Book Review: The Deliverer

The Deliverer is a moving piece written by Kwabena Ankomah-Kwakye. It follows Osei Tutu who is the only son of Yaa Mansa Badua. The story foreshadows Osei Tutu’s greatness in a bold quote stating, “when you are born to kill an elephant, you don’t go bruising your knees chasing rats!” (Ankomah-Kwakye, 2011, pg. 11). In the beginning the book opens with his mother being tied to a tree and left for death. She eventually escapes and finds refuge with another family. The family shelters her and she gives birth to Osei. Yaa Mansa Badua dies shortly after leaving her son motherless. As the plot thickens, we hear of a land that is riddled with a disconnect between tribes. Osei is born of the Asante tribe, to which there is a prophecy in which there would be a deliverer of Asante from Denkyira.

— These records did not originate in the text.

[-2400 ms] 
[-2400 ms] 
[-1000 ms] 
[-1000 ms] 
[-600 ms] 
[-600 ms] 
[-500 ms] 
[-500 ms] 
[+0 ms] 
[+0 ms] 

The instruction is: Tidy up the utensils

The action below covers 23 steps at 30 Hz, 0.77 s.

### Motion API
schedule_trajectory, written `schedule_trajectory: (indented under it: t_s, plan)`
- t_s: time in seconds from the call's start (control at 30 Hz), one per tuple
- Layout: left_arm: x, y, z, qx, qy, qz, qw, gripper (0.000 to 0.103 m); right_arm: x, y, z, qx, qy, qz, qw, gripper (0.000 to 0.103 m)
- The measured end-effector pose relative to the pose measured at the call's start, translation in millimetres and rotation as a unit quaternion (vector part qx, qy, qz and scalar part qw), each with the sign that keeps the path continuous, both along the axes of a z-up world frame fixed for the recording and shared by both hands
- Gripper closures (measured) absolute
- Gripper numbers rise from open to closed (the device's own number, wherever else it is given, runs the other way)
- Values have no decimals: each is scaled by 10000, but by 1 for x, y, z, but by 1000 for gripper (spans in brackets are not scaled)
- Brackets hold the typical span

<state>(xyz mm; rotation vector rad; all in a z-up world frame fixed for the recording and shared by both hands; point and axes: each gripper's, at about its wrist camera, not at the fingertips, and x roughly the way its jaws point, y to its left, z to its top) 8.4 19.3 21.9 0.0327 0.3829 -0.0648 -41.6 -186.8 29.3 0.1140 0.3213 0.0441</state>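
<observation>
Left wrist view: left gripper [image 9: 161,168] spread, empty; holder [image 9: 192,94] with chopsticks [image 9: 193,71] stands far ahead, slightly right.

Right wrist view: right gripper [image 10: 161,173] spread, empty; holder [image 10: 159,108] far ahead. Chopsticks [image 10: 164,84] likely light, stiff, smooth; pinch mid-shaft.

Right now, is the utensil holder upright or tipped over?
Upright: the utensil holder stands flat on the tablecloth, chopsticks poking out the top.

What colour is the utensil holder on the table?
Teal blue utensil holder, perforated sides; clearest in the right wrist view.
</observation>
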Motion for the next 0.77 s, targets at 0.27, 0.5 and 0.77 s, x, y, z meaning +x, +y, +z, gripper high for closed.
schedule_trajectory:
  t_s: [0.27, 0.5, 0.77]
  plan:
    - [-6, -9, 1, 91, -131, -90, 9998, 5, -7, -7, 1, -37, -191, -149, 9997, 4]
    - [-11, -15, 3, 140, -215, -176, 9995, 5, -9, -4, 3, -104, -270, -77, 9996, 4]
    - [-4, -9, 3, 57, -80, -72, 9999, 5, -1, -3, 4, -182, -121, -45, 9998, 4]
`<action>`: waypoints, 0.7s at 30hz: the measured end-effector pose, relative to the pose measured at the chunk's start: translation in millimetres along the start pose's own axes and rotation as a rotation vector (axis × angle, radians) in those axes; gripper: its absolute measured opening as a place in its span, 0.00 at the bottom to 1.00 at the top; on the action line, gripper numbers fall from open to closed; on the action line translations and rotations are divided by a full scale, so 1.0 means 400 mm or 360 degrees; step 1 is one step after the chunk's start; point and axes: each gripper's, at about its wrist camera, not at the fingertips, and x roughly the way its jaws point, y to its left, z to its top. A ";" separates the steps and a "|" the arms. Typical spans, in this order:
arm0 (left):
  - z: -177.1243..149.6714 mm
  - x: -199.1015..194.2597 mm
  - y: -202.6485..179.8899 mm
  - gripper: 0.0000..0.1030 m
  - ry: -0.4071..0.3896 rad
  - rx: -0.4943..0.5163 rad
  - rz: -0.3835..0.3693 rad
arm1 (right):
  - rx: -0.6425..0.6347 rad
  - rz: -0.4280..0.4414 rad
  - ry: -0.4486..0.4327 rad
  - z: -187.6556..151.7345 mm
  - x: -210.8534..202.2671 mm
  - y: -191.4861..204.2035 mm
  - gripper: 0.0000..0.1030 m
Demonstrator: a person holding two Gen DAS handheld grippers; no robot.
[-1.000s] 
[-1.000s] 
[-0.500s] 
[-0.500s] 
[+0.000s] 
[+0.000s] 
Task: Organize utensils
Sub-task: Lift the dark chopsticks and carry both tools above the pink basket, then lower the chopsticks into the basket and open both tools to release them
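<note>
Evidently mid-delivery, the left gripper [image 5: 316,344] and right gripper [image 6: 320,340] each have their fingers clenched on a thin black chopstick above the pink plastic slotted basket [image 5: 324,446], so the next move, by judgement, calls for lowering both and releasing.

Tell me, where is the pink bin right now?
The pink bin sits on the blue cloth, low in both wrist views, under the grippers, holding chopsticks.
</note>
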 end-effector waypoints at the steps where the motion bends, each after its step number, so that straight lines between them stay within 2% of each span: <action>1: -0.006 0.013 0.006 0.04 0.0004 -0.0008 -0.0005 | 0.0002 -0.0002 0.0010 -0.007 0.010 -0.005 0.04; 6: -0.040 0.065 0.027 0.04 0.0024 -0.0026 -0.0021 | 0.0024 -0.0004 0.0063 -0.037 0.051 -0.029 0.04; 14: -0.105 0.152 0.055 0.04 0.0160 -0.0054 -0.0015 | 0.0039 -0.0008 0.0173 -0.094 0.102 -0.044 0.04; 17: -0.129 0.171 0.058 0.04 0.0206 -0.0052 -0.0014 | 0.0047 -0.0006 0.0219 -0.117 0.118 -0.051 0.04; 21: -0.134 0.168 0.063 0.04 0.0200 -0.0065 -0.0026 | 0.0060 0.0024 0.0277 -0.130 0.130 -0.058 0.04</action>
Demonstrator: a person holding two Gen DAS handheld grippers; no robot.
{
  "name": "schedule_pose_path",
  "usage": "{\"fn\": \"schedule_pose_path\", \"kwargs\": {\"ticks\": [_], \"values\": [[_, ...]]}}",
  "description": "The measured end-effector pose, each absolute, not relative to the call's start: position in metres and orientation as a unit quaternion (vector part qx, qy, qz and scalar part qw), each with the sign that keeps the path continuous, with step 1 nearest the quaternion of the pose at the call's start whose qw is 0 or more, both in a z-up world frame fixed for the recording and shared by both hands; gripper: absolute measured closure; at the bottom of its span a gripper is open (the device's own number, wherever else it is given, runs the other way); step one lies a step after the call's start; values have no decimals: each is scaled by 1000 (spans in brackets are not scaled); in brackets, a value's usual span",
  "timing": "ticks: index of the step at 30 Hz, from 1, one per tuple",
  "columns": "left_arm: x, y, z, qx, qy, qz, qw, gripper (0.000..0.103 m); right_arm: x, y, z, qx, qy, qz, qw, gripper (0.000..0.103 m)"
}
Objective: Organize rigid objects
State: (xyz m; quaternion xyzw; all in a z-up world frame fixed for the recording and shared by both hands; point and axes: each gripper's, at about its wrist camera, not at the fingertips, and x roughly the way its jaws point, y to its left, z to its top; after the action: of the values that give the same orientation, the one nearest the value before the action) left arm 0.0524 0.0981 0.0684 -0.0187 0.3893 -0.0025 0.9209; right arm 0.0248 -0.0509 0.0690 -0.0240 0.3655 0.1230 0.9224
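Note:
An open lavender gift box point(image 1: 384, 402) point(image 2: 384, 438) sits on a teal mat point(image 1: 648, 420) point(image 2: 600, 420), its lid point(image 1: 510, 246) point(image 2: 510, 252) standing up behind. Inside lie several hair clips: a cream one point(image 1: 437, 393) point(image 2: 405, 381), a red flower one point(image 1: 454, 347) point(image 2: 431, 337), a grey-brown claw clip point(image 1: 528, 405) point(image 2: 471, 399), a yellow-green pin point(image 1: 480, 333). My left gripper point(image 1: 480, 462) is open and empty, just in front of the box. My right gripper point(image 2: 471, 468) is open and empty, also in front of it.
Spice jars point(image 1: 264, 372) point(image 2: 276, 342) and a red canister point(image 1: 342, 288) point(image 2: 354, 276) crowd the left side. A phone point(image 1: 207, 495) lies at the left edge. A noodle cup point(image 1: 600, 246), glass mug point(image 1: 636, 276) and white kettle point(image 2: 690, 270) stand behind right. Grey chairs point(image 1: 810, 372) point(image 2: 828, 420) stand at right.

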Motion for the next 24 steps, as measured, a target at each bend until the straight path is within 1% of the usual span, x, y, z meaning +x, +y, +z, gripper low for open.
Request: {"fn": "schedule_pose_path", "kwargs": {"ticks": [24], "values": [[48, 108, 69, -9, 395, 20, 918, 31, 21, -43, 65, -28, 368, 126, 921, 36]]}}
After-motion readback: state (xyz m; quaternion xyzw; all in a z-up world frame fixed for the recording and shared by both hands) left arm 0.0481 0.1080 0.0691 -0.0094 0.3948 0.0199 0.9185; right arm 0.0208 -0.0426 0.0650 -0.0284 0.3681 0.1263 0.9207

Time goes on and Osei faces great hardships. He is born crippled and is resentful and bitter for it. Osei feels he is a burden to everyone, especially his foster father Bonsu. One day, astonishingly, at age thirteen he begins to walk. He never takes this new found miracle for granted, so much so that by the time he is 16 he is the villages most skillful hunter. He gains the respect of many peers due to this. This leads him into trouble however as one day he accidently shoots another mans game. That “other man” turned out to be Kojo Akenten. He was the proclaimed “deliverer” and sentenced Osei to be enslaved and locked away.

Osei nevertheless kept his spirits high and made the best of the circumstances through hard work. He eventually was very well respected both by the other slaves, and slave holders. This also did not come without a price. Out of jealousy he was stabbed and due to this taken to a herbalist. He is awoken by an assistant named Ama and is instantly in awe of her beauty. Osei eventually fully recovers only to find out that Ama is the princess of Denkyira.

Unavoidably the two are drawn to each other and Ama is very fond of Osei. She convinces the palace to let Osei move in as a royal slave to the family. After reluctance it is agreed upon and the two end up falling madly in love. This is troubling however given that Asante and Denkyira are at much conflict with each other. As if this isn’t enough for these two star-crossed lovers, Ama’s hand in marriage is eventually promised away by the king. She is very distressed over this and wishes to marry Osei. During Ama disclosing all of this to Osei, she makes it known that she wishes for Osei to be the first man she lays in bed with. During this, the guards find him hidden in her room and he is driven from the palace for good while narrowly escaping death.

Ama conceives from the night with Osei, and the man who was promised her hand in marriage refuses once it is known she is pregnant. Meanwhile, Osei is put through test of empathy and integrity passing each one and eventually rewarded with the counsel of the wise Okomofo Anokye. Together they eventually assemble an Asante army. Osei has prophetic dreams of the thrown or “golden stool”. It is perfect timing as the Denkyira tribe has been busy tormenting Asante, overtaking their land and building villages.

Under Osei, the newly formed army begin their endeavors and successfully start to win small battles. Eventually Ama catches wind of this and they are happily reunited. She tells him of his child but the joy is short-lived as they are nations at war with each other. Ama tries to facilitate a peace treaty between the two which eventually backfires as she hears of Denkyira’s plan to sabotage the Asantes army. She is locked up but eventually finds her way back to Osei again and the two are wed in a colorful ceremony. This isn’t before it is discovered that Osei is actually the first son of Otumfuo and thus, the deliverer. He overthrows Kojo yelling “moron, tie him up and bring him along!” (Ankomah-Kwakye, 2011, pg. 76). The same words that Kojo imprisoned Osei with. The Denkyira’s, after 6 years of war, are finally defeated under Osei’s rule. They are eventually seen as Asantes, and not oppressed. The tribes now live in peace, however the book ends in a cliff hangover with a new enemy arising from the South.

All in all, this was a beautifully written book and loosely explored some of the culture and history of Ghana. Historical fiction has the dual benefit of portraying the history while being imaginative and indulging in great story-telling. The overall feel of this novel was very reminiscent of the Alchemist for me. It was an action-packed thriller filled with a swiftly changing plot. I would highly recommend this book as it furthered my cultural understanding of the area and kept me very much interested throughout!

Works Cited

Ankomah-Kwakye, K. (2011). The Deliverer. Sub Saharan.